After computing the values for all data in \(T = \{ \mathbf{z}_i : i = 1, \ldots, n \}\), the set is sorted by decreasing value. We denote by \(T_{[i :]}\) the sorted sequence of points \((\mathbf{z}_i, \mathbf{z}_{i + 1}, \ldots, \mathbf{z}_n)\) for \(1 \leqslant i \leqslant n\). Now train successively \(f_{T [i :]}\) and compute its accuracy \(a_{T_{[i :]}} (D_{\operatorname{test}})\) on the held-out test set, then plot all numbers. By using \(D_{\operatorname{test}}\) one approximates the expected accuracy drop on unseen data. Because the points removed have a high value, one expects performance to drop visibly wrt. a random baseline.

Low-value point removal

The complementary experiment removes data in increasing order, with the lowest valued points first. Here one expects performance to increase relatively to randomly removing points before training. Additionally, every real dataset will include slightly out-of-distribution points, so one should also expect an absolute increase in performance when some of the lowest valued points are removed.

Value transfer

This experiment explores the extent to which data values computed with one (cheap) model can be transferred to another (potentially more complex) one. Different classifiers are used as a source to calculate data values. These values are then used in the point removal tasks described above, but using a different (target) model for evaluation of the accuracies \(a_{T [i :]}\). A multi-layer perceptron is added for evaluation as well.

Noisy label detection

This experiment tests the ability of a method to detect mislabeled instances in the data. A fixed fraction \(\alpha\) of the training data are picked at random and their labels flipped. Data values are computed, then the \(\alpha\)-fraction of lowest-valued points are selected, and the overlap with the subset of flipped points is computed. This synthetic experiment is however hard to put into practical use, since the fraction \(\alpha\) is of course unknown in practice.

Rank stability

Introduced in [@wang_data_2022], one can look at how stable the top \(k\)% of the values is across runs. Rank stability of a method is necessary but not sufficient for good results. Ideally one wants to identify high-value points reliably (good precision and recall) and consistently (good rank stability).
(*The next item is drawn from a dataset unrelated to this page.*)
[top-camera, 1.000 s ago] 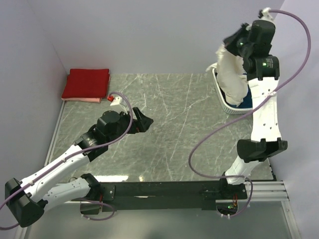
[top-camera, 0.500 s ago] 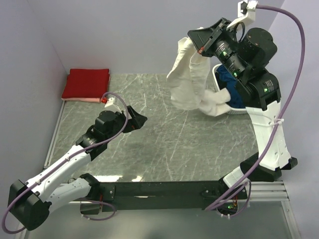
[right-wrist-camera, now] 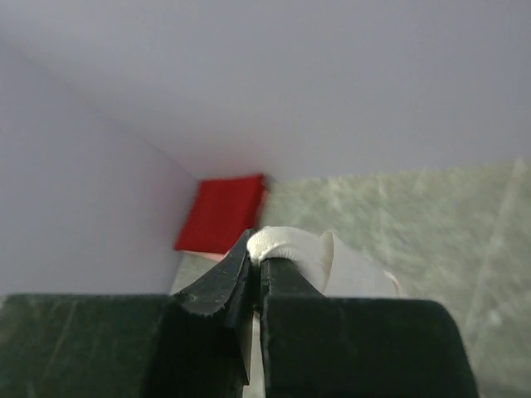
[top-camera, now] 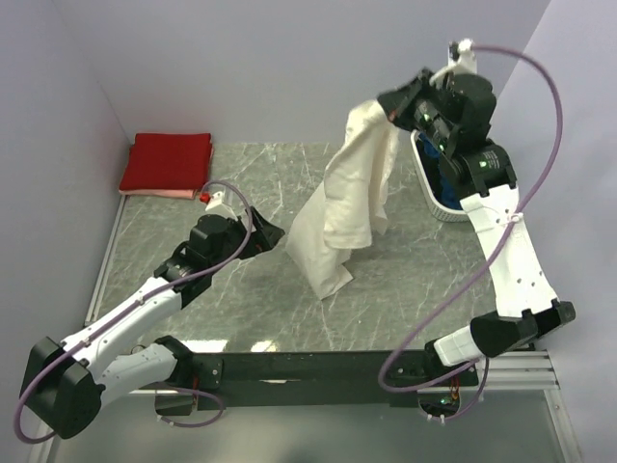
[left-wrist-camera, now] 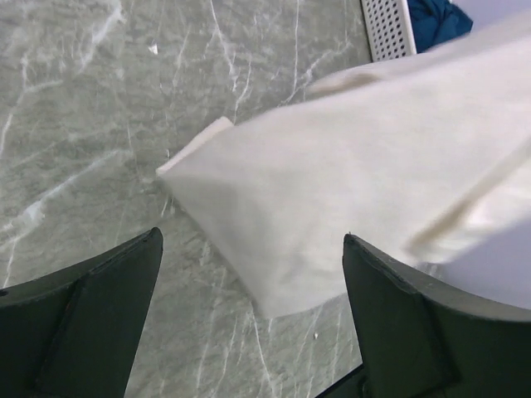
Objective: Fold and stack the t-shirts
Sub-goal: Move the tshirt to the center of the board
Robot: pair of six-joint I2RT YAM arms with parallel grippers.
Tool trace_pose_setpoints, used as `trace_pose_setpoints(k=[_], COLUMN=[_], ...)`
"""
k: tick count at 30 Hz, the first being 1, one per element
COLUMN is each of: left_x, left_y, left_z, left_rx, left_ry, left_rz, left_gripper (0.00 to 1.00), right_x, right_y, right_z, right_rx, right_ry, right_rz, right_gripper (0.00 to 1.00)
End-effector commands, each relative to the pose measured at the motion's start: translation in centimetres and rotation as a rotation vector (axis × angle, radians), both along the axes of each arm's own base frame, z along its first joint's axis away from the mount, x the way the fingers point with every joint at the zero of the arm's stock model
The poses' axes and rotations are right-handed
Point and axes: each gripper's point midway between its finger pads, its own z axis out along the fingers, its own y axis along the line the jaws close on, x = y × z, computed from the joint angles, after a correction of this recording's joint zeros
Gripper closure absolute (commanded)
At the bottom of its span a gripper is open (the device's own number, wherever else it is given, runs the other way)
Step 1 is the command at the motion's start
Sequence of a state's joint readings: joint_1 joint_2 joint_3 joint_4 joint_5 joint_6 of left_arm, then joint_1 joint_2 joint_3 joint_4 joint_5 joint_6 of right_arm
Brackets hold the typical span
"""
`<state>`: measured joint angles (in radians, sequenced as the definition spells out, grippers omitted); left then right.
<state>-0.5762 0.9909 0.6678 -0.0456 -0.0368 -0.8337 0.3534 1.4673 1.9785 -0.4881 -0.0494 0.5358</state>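
A grey-green marbled desk (top-camera: 318, 174) with white veins is carrying the scene, as the right hand (top-camera: 390, 104) is clenching a bunched edge of the large cream t-shirt (top-camera: 352, 198) and holding it high above the desk's far right part. The soft, plain cloth is hanging in long folds towards the desk's middle. Whether its lowest corner is touching the stone cannot be told.

At the far right edge a white slatted plastic basket (top-camera: 431, 188) is holding a crumpled dark blue cloth (top-camera: 445, 171). In the far left corner a red t-shirt (top-camera: 166, 162) is lying folded into a neat rectangle on top of a pale pink t-shirt (top-camera: 159, 194), of which only a thin strip is showing along the near edge.

The left hand (top-camera: 275, 231) is hovering released just beside the hanging cloth, its dark fingers (left-wrist-camera: 83, 323) spread wide and gripping nothing.

The left wrist view is showing a sleeve-like flap and the basket's perforated wall, blurred. The right wrist view is showing the cream fold pinched tight between the black fingertips (right-wrist-camera: 224, 286), the red rectangle lying far behind
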Motion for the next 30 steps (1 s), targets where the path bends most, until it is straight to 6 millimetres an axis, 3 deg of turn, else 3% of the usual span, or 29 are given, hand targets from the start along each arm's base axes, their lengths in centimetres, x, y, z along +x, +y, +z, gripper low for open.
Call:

Benchmarking Influence function methods

Todo

This section is basically a stub

Although in principle one can compute the average influence over the test set and run the same tasks as above, because influences are computed for each pair of training and test sample, they typically require different experiments to compare their efficacy.

Approximation quality

The biggest difficulty when computing influences is the approximation of the inverse Hessian-vector product. For this reason one often sees in the literature the quality of the approximation to LOO as an indicator of performance, the exact Influence Function being a first order approximation to it. However, as shown by (Bae et al., 2022)1, the different approximation errors ensuing for lack of convexity, approximate Hessian-vector products and so on, lead to this being a poor benchmark overall.

Data re-labelling

(Kong et al., 2022)2 introduce a method using IFs to re-label harmful training samples in order to improve accuracy. One can then take the obtained improvement as a measure of the quality of the IF method.

Post-hoc fairness adjustment

Introduced in [@...], the idea is to compute influences over a carefully selected fair set, and using them to re-weight the training data.


  1. Bae, J., Ng, N., Lo, A., Ghassemi, M., Grosse, R.B., 2022. If Influence Functions are the Answer, Then What is the Question?, in: Advances in Neural Information Processing Systems. Presented at the NeurIPS 2022, pp. 17953–17967. 

  2. Kong, S., Shen, Y., Huang, L., 2022. Resolving Training Biases via Influence-based Data Relabeling. Presented at the International Conference on Learning Representations (ICLR 2022).